Ashlee hugged me. She was wearing a jacket. “Awee… you poor thing, you’re cold?”
I narrowed my eyes at my twin. Obviously?! What else am I feeling? “Duh?! Obviously?! What a question. I’m standing here… outside for almost half an hour waiting for you, it’s almost dawn and you’re telling me if I’m cold?!”
Heart cupped my face between her warm palms. It felt nice and cozy. “Ssshhh! Awee… Don’t worry my little wobbly bubbly poo! Sister is here to hug you.”
I hate it when she does that to me. It’s annoying. “Will you quit that?

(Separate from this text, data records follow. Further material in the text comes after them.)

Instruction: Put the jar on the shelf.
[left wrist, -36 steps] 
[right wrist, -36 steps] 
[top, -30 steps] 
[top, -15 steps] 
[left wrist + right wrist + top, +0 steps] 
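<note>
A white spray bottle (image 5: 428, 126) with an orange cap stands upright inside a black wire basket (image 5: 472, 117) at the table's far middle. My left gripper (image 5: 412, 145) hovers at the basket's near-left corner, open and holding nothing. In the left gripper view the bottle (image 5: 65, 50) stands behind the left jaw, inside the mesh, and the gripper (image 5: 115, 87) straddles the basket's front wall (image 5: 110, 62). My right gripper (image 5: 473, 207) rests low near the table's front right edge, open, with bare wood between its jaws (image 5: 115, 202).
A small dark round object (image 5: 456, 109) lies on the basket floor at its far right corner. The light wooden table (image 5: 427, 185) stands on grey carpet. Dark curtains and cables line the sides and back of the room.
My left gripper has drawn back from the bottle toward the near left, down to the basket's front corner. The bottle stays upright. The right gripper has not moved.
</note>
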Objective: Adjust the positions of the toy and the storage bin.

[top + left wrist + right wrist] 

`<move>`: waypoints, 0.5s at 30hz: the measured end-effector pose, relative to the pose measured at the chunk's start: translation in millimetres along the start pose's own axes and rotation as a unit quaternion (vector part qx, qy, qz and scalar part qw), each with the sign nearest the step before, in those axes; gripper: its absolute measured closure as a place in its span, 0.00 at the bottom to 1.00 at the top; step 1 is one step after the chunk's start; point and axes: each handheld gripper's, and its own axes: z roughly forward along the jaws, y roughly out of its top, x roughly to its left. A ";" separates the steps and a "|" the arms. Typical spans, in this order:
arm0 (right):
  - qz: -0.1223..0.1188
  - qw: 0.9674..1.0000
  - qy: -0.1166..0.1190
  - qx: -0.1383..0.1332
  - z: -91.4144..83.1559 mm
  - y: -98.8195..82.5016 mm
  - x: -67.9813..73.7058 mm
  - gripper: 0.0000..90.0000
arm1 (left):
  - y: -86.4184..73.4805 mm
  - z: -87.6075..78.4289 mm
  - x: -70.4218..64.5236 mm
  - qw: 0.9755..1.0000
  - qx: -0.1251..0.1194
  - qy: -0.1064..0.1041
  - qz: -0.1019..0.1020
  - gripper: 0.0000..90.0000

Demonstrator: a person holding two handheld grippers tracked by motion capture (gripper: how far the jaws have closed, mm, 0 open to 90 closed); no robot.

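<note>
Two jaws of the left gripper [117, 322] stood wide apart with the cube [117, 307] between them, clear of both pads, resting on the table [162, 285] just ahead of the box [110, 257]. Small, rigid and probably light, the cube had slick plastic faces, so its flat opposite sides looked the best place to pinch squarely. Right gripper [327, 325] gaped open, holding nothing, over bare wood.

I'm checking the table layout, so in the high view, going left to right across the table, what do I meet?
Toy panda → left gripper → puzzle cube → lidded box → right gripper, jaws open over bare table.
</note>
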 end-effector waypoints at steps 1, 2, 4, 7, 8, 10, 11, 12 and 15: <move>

It’s annoying.” I said, frowning.
Heart smiled and giggled, showing off her deep set of dimples. “Awee… Why are you so grumpy?? You should smile a little to avoid wrinkles… Show off your dimples too!” she said, pinching my cheek.
I frowned some more and stare at her irritatingly. She spread my cheek using both of her index fingers to force me to smile. “There you go.” She said in a baby talk tone.
I grunted and pushed her hands away from me, now I’m irritated. “Ebony Heart! Stop it!” I said seriously.
“Psshhhh! Sis, relax! Chill! Breathe!” She said, taking my hand as we walk together. We always hold hands when we walk, ever since… I can remember??
“So, how’s trading?” She asked, pushing her straight wood brown hair behind her back.
How’s trading? Seriously? You’re asking me that question? “Fine. Why?” I answered, curiously. Did she eat something? Is she sick?? It’s the first time she asked me that question.
“Nothing.” She blurted out. “Mine was fine too, I got my commission today, and all the stock I ordered was delivered to our shop.” She told me in a guaranteed tone. I know when she’s serious or not serious. And this time, she’s serious alright.
I smiled. Now that’s good news. “Good job.” I say to her. “You know, we better get going fast. The sun is almost disappearing. Mom would be so worried… Where have you been anyway?”
Heart let out a small giggle. “Tomorrow you will find out.” She said mischievously.
I frowned again. “If this is about someone again who you will be introducing to me, I’m telling you now I am not interested…”
Heart just giggled, laughed, and smiled. “Chill…” That’s all she told me.